- What you are asked to do -
Lines from the line with "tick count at" to the line with "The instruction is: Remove" in the entries below, and only those, must be output exactly, with both ends included.

===== Excerpted data =====

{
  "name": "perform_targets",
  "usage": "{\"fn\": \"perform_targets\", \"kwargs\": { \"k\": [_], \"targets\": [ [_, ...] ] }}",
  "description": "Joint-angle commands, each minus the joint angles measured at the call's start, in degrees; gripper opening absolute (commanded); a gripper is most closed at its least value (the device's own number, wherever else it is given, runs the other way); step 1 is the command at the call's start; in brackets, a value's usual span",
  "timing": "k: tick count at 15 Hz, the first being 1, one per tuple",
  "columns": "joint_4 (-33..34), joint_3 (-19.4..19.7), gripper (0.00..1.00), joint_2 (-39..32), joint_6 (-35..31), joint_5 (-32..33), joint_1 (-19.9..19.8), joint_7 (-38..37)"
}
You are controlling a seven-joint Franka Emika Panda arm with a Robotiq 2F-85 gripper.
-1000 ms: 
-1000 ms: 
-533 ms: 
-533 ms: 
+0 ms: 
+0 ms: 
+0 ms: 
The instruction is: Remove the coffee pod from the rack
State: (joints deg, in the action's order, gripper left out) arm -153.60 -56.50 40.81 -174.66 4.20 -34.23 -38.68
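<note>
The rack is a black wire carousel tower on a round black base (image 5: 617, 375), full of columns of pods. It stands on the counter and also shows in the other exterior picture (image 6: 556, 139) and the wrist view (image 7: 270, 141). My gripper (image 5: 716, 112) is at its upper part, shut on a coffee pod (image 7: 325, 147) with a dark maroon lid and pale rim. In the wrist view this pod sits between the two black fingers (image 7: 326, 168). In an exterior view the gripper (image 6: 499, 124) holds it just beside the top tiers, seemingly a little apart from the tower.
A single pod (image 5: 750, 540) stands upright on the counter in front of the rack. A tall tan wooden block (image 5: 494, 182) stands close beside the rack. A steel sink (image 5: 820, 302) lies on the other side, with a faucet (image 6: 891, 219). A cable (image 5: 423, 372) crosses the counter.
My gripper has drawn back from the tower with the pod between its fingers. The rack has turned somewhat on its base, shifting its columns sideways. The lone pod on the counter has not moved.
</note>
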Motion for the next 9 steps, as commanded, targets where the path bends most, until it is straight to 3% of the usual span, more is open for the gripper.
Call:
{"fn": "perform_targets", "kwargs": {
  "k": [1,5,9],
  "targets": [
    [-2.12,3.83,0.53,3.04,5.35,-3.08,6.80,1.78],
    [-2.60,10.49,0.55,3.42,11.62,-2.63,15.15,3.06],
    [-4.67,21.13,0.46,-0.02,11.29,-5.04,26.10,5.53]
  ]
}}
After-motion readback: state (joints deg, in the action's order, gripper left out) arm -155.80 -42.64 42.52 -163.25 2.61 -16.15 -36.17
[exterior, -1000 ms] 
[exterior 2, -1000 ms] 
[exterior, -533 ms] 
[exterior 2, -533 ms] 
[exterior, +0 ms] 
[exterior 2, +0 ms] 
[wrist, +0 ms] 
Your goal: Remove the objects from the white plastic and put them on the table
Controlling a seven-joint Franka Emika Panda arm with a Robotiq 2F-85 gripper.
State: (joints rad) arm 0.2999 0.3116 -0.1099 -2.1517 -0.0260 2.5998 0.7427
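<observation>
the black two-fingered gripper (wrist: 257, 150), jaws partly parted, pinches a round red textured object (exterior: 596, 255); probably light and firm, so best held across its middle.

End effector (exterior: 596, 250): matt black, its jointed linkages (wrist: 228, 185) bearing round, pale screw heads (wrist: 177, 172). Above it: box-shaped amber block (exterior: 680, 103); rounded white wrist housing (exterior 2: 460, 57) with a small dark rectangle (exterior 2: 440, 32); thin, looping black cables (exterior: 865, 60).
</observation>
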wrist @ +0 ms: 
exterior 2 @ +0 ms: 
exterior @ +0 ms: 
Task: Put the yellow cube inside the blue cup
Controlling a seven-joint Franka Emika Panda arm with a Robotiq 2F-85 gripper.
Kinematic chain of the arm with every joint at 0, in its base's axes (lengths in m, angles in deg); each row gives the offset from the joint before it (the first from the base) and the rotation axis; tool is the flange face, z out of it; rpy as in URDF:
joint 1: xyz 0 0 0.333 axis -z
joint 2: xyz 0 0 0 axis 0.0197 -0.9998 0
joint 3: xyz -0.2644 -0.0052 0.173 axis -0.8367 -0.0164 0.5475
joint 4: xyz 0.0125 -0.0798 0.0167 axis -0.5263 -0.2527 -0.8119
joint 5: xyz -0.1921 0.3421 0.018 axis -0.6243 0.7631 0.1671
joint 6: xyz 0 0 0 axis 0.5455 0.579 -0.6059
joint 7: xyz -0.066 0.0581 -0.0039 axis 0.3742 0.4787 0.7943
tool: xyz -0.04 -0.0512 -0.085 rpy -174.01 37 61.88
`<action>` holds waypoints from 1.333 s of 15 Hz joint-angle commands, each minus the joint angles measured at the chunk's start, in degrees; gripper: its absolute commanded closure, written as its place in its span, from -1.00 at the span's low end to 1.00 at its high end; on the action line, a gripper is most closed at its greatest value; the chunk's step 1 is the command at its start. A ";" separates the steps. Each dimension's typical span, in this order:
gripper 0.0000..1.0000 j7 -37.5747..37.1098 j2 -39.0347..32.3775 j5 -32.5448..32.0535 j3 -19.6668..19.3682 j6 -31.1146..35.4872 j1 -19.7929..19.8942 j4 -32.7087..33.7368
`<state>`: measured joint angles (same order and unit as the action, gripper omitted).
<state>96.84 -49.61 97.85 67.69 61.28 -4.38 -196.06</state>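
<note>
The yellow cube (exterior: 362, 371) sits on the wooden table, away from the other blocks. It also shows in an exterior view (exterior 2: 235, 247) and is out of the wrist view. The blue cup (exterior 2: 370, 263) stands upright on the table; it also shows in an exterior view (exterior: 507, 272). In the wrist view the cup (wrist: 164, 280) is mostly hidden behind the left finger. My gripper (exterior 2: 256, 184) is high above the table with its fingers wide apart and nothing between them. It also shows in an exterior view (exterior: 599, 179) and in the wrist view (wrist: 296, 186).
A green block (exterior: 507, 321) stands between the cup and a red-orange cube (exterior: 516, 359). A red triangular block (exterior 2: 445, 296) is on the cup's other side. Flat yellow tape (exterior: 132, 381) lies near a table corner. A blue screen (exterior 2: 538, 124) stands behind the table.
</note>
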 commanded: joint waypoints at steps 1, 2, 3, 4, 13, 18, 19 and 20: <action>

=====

- Solution -
  "timing": "k: tick count at 15 Hz, the first being 1, one per tuple",
  "columns": "joint_4 (-33..34), joint_3 (-19.4..19.7), gripper (0.00..1.00), joint_2 (-39..32), joint_6 (-35..31), joint_5 (-32..33), joint_1 (-19.9..19.8), joint_7 (-38..37)"
}
You are controlling a seven-joint Franka Emika Panda arm with a Robotiq 2F-85 gripper.
-1000 ms: 
-1000 ms: 
-533 ms: 
-533 ms: 
+0 ms: 
+0 ms: 
+0 ms: 
The instruction is: Remove the coffee pod from the rack

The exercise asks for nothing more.